Oft taucht dabei die Notrufnummer 110 auf dem Display der Betrugsopfer auf – über ausländische Callcenter gelingt es den Tätern, diese Nummer einzublenden und die Angerufenen zu täuschen – deshalb der Name der Ermittlungsgruppe, die ausdrücklich darauf hinweist: „Bei einem wirklichen Anruf der Polizei erscheint nie die Nummer 110 im Telefondisplay! Legen Sie sofort auf!“ Und: „Die echte Polizei fragt nie nach Kontostand, Bank- und Kreditkartendaten, Passwörtern und PIN!“

Bei Hubert Brockstieger aus Oberhausen haben Betrüger es im April ebenfalls versucht; doch der 85-Jährige fiel nicht darauf herein. Die Betrüger behaupteten am Telefon, in Nähe seiner Wohnung sei eine Frau überfallen worden und man habe einen Rucksack der Räuber gefunden – mit einer Pistole und einem Notizbuch, in dem sein Name, seine Telefonnummer und der Hinweis stünden: „Hat Geld!“ Dieses Geld sollte er nun offenbar „in Sicherheit bringen“ und den falschen Polizisten übergeben.

Hubert Brockstieger („Ich habe gar nicht viel Geld“) reagierte prompt, er legte auf, wählte die wirkliche 110 und erhielt dort die Information, dass es an jenem Tag gar keinen Überfall in der Nähe gegeben hatte. „Ich habe sofort gedacht, dass da etwas nicht stimmt“, sagte der Senior, der eigens zur Polizeipressekonferenz auf Burg Vondern eingeladen war, am Freitag im Gespräch mit unserer Redaktion.

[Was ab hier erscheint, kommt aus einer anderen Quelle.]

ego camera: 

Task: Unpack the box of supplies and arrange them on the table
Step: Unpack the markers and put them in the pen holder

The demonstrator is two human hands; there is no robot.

Die Leiterin der Ermittlungsgruppe „Callcenter“, die an dieser Stelle namentlich nicht genannt werden soll (Tricktäter könnten sonst am Telefon ihren Namen nutzen), unterstreicht: „Es geht hier um große Beträge. Wir sprechen von Opfern, die das gesamte Ersparte ihres Lebens solchen Tätern übergeben.“ Oft litten die Opfer danach nicht nur unter dem Verlust ihres Geldes, sondern auch unter erheblichen psychischen Problemen: Sie machen sich selbst Vorwürfe, oder die Familie tut das. In einem Fall sei es sogar zu einem Suizid gekommen, weil ein älteres Trickbetrugsopfer die Tat und ihre Folgen nicht verkraften konnte.

Kooperation ist „kein exklusiver Club“

„Unsere Zusammenarbeit soll kein exklusiver Club sein“, sagt der Essener Polizeipräsident Frank Richter zur am Freitag geschlossenen Kooperationsvereinbarung zwischen Essen und Oberhausen.

Wenn weitere Städte und Polizeipräsidien in der Region mitmachen wollten, um so den Kampf gegen Trickbetrüger zu verstärken, seien sie willkommen.

Genauso wichtig wie professionelle Ermittlungsarbeit über Stadt- und Ländergrenzen hinweg ist aus Sicht der Polizei die Vorbeugung. Info-Broschüren, Beratungsstunden, fortlaufende Präsenz mit der Mobilen Wache – als das zählt zum Angebot der Polizei in Oberhausen, Essen und Mülheim und soll möglichst weiter ausgebaut werden. Gute Präventionsarbeit hilft auch den Fahndern. Besonders klug und umsichtig reagierte zum Beispiel eine offenbar bestens vorinformierte ältere Frau aus Mülheim, die im Verlauf weniger Monate gleich mehrfach und unabhängig voneinander von Enkeltrickbetrügern angerufen wurde. Sie schaltete jeweils nicht nur ihren wahren Enkel ein, sondern auch die Polizei. In diesem Fall gelangen den Fahndern gleich mehrere Festnahmen.